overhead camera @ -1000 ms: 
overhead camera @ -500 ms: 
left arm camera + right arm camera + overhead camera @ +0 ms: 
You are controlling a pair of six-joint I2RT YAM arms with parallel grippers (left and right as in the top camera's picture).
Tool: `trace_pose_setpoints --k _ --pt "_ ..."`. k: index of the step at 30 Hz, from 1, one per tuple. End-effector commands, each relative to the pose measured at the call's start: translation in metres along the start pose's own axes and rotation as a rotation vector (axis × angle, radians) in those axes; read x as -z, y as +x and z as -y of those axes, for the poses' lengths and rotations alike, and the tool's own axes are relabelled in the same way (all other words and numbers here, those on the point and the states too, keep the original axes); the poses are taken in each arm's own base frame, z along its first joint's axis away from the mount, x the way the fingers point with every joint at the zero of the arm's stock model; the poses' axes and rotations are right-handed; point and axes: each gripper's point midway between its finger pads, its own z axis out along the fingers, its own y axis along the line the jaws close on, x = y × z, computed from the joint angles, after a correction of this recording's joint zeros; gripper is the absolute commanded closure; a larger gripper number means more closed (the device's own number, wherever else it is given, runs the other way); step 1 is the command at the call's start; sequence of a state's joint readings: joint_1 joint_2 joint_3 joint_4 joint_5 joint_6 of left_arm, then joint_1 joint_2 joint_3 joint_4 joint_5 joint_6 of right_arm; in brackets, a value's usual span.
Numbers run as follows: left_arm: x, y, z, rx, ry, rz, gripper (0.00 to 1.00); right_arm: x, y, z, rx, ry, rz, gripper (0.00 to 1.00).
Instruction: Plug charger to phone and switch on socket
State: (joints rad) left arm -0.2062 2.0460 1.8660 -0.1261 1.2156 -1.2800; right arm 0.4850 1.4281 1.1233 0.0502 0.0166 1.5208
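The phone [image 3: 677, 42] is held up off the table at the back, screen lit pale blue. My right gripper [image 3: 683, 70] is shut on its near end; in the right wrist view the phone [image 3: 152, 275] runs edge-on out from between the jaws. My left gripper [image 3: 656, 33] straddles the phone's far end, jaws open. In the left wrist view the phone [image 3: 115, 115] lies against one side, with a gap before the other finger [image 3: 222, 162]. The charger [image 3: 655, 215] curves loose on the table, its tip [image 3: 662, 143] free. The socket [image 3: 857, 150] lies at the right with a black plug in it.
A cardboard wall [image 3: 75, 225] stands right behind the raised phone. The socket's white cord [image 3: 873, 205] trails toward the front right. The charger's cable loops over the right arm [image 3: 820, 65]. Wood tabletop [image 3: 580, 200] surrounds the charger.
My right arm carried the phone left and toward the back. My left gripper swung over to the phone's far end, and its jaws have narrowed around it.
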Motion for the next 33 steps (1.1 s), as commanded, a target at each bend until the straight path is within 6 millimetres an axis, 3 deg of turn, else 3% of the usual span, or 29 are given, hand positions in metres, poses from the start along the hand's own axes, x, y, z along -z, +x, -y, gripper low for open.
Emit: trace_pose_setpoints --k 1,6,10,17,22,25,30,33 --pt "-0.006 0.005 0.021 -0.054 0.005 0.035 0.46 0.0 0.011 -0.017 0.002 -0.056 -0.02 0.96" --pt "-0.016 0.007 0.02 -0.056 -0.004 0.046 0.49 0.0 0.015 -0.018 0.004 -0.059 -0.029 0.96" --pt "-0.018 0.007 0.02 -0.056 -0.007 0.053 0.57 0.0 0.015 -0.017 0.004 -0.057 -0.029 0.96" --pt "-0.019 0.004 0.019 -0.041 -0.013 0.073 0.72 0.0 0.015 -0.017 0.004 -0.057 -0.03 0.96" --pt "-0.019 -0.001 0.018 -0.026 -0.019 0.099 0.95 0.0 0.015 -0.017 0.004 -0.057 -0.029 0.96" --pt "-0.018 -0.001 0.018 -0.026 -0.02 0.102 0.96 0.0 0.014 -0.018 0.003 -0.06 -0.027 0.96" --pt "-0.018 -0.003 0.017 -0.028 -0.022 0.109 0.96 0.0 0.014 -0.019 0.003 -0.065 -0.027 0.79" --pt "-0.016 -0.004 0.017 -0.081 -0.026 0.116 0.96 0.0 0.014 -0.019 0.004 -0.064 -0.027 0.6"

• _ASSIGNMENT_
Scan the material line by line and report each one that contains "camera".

• _ANSWER TO THIS PROBLEM_
overhead camera @ -1000 ms: 
overhead camera @ -500 ms: 
left arm camera + right arm camera + overhead camera @ +0 ms: 
You are controlling a pair of six-joint I2RT YAM arms with parallel grippers (left and right as in the top camera's picture).

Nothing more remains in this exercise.